## Task:
Every entry is to be returned unchanged, and no picture is to be included.
+-------+
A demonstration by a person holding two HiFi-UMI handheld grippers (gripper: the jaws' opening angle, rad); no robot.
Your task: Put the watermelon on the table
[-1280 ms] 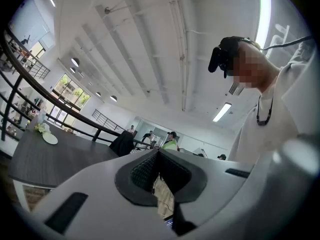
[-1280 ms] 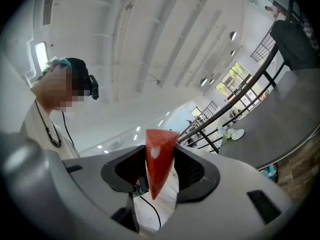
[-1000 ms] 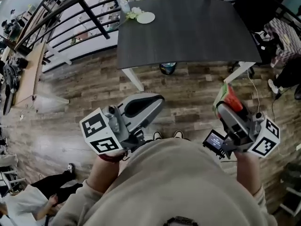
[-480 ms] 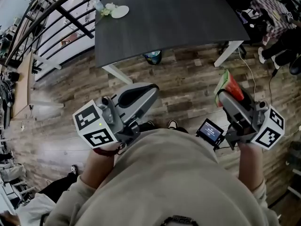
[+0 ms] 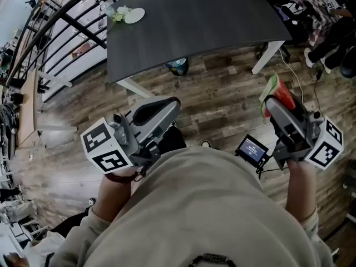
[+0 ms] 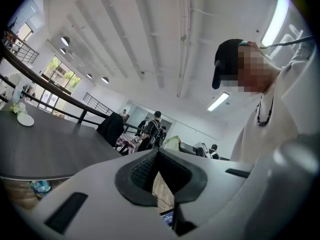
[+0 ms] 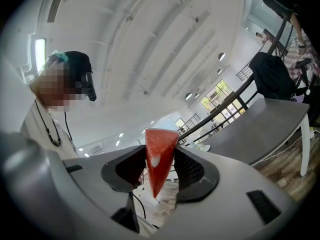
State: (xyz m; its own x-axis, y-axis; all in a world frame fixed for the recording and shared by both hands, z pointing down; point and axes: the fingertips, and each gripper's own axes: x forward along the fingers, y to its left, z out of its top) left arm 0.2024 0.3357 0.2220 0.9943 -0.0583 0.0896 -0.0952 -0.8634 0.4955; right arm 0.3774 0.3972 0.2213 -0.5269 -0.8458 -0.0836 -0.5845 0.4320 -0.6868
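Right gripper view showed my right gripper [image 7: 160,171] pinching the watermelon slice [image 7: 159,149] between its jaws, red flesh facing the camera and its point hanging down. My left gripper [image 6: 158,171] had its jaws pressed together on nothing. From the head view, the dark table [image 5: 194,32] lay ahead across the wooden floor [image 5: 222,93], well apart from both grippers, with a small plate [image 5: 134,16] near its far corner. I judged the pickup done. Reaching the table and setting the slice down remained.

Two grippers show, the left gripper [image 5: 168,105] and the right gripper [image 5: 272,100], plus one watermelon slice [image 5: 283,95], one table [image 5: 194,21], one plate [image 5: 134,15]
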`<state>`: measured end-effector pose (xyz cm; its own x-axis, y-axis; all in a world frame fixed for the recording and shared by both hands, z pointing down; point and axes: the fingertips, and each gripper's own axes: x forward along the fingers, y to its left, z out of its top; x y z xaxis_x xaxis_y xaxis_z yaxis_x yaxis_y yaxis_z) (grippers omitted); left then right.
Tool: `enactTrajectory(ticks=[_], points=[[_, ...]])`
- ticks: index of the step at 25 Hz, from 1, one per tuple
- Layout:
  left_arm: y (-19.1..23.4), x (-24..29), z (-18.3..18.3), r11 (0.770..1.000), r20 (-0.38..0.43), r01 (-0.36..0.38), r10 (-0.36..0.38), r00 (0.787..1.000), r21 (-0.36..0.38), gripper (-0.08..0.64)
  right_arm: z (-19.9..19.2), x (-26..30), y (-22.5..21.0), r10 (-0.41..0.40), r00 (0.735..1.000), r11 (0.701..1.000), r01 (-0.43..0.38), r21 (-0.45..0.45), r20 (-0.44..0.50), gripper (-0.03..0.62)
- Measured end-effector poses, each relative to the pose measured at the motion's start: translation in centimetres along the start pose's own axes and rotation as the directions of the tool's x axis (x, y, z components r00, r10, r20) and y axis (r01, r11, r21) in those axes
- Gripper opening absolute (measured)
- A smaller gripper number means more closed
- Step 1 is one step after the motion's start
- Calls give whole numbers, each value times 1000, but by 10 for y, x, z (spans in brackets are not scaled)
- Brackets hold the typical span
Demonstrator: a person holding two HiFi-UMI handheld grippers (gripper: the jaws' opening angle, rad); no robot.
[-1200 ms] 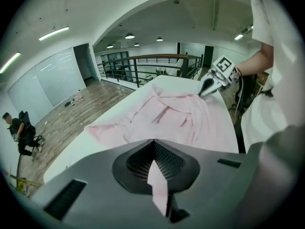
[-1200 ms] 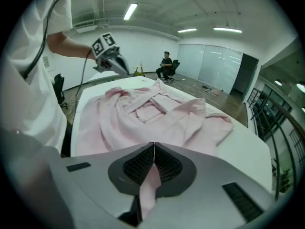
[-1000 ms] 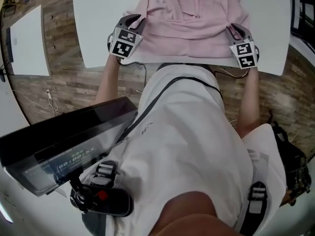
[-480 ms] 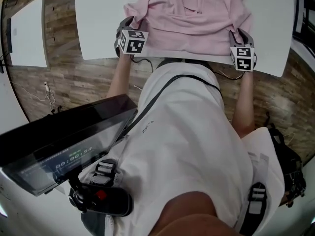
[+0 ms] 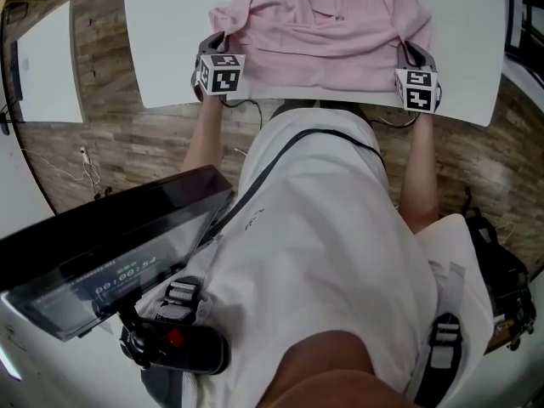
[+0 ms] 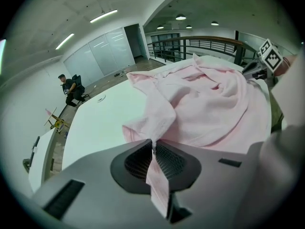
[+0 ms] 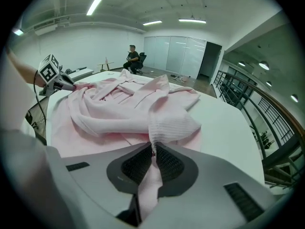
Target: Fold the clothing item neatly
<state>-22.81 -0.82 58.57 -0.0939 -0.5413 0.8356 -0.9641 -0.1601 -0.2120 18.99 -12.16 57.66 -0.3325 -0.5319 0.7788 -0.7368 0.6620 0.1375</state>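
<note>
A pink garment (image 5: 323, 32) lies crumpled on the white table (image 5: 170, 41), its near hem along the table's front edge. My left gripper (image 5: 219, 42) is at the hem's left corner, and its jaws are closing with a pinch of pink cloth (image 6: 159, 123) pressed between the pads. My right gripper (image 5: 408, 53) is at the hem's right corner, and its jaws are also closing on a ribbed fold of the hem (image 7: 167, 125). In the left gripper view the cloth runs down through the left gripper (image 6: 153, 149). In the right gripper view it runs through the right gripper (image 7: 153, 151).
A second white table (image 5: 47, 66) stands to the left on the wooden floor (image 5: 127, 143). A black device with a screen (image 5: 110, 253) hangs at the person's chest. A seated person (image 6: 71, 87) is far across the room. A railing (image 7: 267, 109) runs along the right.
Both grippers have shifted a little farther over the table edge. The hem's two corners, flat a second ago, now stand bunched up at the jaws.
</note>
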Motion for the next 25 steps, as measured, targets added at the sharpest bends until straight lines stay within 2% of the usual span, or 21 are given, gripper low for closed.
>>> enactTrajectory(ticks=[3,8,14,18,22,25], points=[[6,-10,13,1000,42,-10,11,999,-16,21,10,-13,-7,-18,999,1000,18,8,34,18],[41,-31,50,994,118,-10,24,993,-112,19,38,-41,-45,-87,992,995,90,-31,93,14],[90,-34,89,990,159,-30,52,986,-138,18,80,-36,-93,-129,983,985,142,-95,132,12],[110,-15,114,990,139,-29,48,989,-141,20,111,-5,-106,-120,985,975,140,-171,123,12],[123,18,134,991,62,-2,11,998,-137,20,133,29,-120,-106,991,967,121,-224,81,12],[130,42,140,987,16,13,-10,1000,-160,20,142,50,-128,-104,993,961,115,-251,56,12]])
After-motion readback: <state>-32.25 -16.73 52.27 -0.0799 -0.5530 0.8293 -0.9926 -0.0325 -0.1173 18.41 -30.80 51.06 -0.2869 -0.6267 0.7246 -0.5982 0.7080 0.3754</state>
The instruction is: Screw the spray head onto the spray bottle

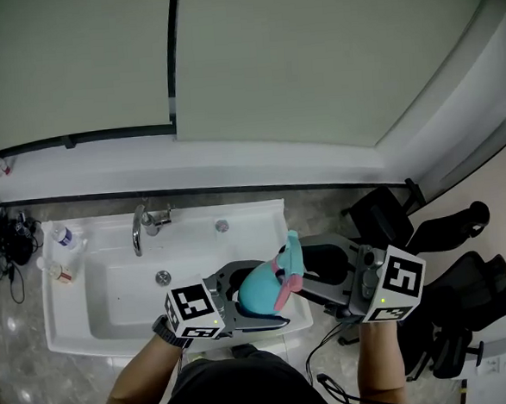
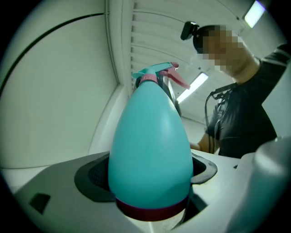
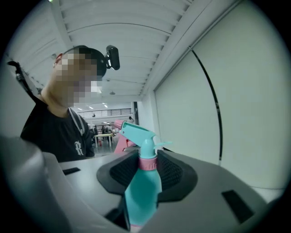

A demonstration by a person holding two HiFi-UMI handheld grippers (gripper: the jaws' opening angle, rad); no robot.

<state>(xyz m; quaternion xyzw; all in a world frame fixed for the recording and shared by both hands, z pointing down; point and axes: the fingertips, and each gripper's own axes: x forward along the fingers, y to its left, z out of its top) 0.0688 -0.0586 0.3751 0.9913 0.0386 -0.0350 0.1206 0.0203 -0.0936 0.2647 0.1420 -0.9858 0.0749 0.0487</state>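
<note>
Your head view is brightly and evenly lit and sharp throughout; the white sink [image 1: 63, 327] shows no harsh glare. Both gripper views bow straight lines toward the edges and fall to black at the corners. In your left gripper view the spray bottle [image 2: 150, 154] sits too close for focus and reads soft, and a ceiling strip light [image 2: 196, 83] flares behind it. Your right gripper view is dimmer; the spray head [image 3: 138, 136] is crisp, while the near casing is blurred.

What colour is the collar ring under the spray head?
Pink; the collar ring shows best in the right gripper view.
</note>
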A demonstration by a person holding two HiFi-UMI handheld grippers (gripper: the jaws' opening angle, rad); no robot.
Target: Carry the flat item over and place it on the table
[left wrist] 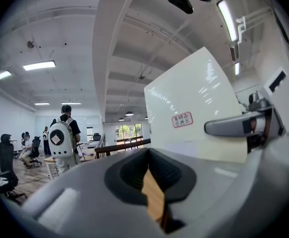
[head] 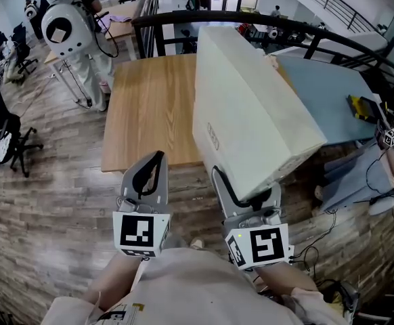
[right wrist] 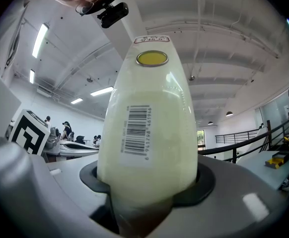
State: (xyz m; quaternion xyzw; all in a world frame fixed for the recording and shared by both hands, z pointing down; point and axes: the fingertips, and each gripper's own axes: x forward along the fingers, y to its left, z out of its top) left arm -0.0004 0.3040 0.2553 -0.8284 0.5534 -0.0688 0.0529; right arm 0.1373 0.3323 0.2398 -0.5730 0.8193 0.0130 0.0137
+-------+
## Response area:
A demonstration by a person holding two HiFi-UMI handheld grippers (gripper: the jaws' opening angle, rad); no robot.
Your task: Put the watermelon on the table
[-1280 ms] 
[-1280 ms] 
[-1000 ms] 
[-480 ms] 
[+0 ms] 
[+0 ms] 
[+0 ms] 
State: (xyz m; its own x-axis, y-axis; all in a world frame fixed for the recording and shared by both hands, z pointing down; point and axes: the fingertips, and each gripper's own axes: x forward along the fingers, y to its left, z out of its top) left arm 0.2024 0.3357 0.2220 0.9943 -0.0583 0.0896 -0.0952 -0.8634 0.4955; right arm 0.3774 0.3972 0.2213 -0.5269 -0.8458 -0.0836 -0.5845 0.4320 -0.6868
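Right gripper view showed my right gripper [image 7: 160,171] pinching the watermelon slice [image 7: 159,149] between its jaws, red flesh facing the camera and its point hanging down. My left gripper [image 6: 158,171] had its jaws pressed together on nothing. From the head view, the dark table [image 5: 194,32] lay ahead across the wooden floor [image 5: 222,93], well apart from both grippers, with a small plate [image 5: 134,16] near its far corner. I judged the pickup done. Reaching the table and setting the slice down remained.

Two grippers show, the left gripper [image 5: 168,105] and the right gripper [image 5: 272,100], plus one watermelon slice [image 5: 283,95], one table [image 5: 194,21], one plate [image 5: 134,15]
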`<state>`: measured end-effector pose (xyz cm; its own x-axis, y-axis; all in a world frame fixed for the recording and shared by both hands, z pointing down; point and axes: the fingertips, and each gripper's own axes: x forward along the fingers, y to its left, z out of its top; x y z xaxis_x xaxis_y xaxis_z yaxis_x yaxis_y yaxis_z) (grippers omitted); left then right.
Tool: `enactTrajectory(ticks=[_], points=[[_, ...]])`
- ticks: index of the step at 25 Hz, from 1, one per tuple
- Layout:
  left_arm: y (-19.1..23.4), x (-24..29), z (-18.3..18.3), r11 (0.770..1.000), r20 (-0.38..0.43), r01 (-0.36..0.38), r10 (-0.36..0.38), r00 (0.787..1.000), r21 (-0.36..0.38), gripper (-0.08..0.64)
  right_arm: z (-19.9..19.2), x (-26..30), y (-22.5..21.0), r10 (-0.41..0.40), r00 (0.735..1.000), r11 (0.701..1.000), r01 (-0.43..0.38), r21 (-0.45..0.45), r20 (-0.44..0.50), gripper (-0.03..0.62)
- Measured end-effector poses, each relative to the pose measured at the motion's start: translation in centimetres along the start pose's own axes and rotation as the directions of the tool's x axis (x, y, z components r00, r10, r20) and y axis (r01, r11, r21) in those axes
- Gripper opening absolute (measured)
- A smaller gripper number means more closed
- Step 1 is one step after the motion's start
- Calls give whole numbers, each value times 1000, but by 10 for y, x, z (spans in brackets are not scaled)
- Brackets hold the typical span
Demonstrator: a person holding two HiFi-UMI handheld grippers (gripper: the jaws' opening angle, rad); no robot.
[-1200 ms] 
[-1200 ms] 
[-1000 ms] 
[-480 ms] 
[+0 ms] 
[+0 ms] 
[+0 ms] 
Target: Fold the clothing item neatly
<state>-22.81 -0.82 58.57 -0.0939 -0.5413 0.8356 -0.9641 -0.1601 -0.2120 18.99 -12.16 57.66 -0.3325 -0.5319 0.7788 -0.7368 0.6620 0.1375</state>
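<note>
A pink garment (image 5: 323, 32) lies crumpled on the white table (image 5: 170, 41), its near hem along the table's front edge. My left gripper (image 5: 219, 42) is at the hem's left corner, and its jaws are closing with a pinch of pink cloth (image 6: 159, 123) pressed between the pads. My right gripper (image 5: 408, 53) is at the hem's right corner, and its jaws are also closing on a ribbed fold of the hem (image 7: 167, 125). In the left gripper view the cloth runs down through the left gripper (image 6: 153, 149). In the right gripper view it runs through the right gripper (image 7: 153, 151).
A second white table (image 5: 47, 66) stands to the left on the wooden floor (image 5: 127, 143). A black device with a screen (image 5: 110, 253) hangs at the person's chest. A seated person (image 6: 71, 87) is far across the room. A railing (image 7: 267, 109) runs along the right.
Both grippers have shifted a little farther over the table edge. The hem's two corners, flat a second ago, now stand bunched up at the jaws.
</note>
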Motion for the next 25 steps, as measured, targets added at the sharpest bends until straight lines stay within 2% of the usual span, or 21 are given, gripper low for closed.
>>> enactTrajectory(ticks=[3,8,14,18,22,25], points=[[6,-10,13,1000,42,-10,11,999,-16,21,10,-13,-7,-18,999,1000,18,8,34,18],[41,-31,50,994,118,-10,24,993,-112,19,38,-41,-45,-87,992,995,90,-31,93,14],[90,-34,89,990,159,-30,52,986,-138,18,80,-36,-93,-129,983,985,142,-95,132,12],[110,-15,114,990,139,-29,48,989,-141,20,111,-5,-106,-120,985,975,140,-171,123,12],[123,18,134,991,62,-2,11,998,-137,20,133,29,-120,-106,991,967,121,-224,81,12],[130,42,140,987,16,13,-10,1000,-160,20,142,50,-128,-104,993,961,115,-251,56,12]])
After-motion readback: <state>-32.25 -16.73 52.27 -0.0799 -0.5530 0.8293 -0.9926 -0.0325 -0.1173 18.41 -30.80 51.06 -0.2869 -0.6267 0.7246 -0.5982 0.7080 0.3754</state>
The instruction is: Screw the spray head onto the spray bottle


A demonstration by a person holding two HiFi-UMI handheld grippers (gripper: the jaws' opening angle, rad); no robot.

<state>(xyz m; quaternion xyzw; all in a world frame fixed for the recording and shared by both hands, z pointing down; point and axes: the fingertips, and each gripper's own axes: x forward along the fingers, y to its left, z out of its top) 0.0688 -0.0586 0.3751 0.9913 0.0386 -0.0350 0.1206 0.0203 -0.0936 0.2647 0.1420 -0.9858 0.0749 0.0487</state>
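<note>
Your head view is brightly and evenly lit and sharp throughout; the white sink [image 1: 63, 327] shows no harsh glare. Both gripper views bow straight lines toward the edges and fall to black at the corners. In your left gripper view the spray bottle [image 2: 150, 154] sits too close for focus and reads soft, and a ceiling strip light [image 2: 196, 83] flares behind it. Your right gripper view is dimmer; the spray head [image 3: 138, 136] is crisp, while the near casing is blurred.

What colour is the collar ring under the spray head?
Pink; the collar ring shows best in the right gripper view.
</note>
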A demonstration by a person holding two HiFi-UMI handheld grippers (gripper: the jaws' opening angle, rad); no robot.
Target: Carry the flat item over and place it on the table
[left wrist] 
[head] 
[right wrist] 
State: (xyz m; quaternion xyzw; all in a world frame fixed for the recording and shared by both hands, z pointing down; point and axes: the fingertips, and each gripper's own axes: x forward along the fingers, y to its left, z out of its top) left arm -0.0004 0.3040 0.2553 -0.8284 0.5534 -0.0688 0.0529; right arm 0.1373 0.3323 0.2398 -0.5730 0.8193 0.0130 0.0137

Work on this exercise has been finished.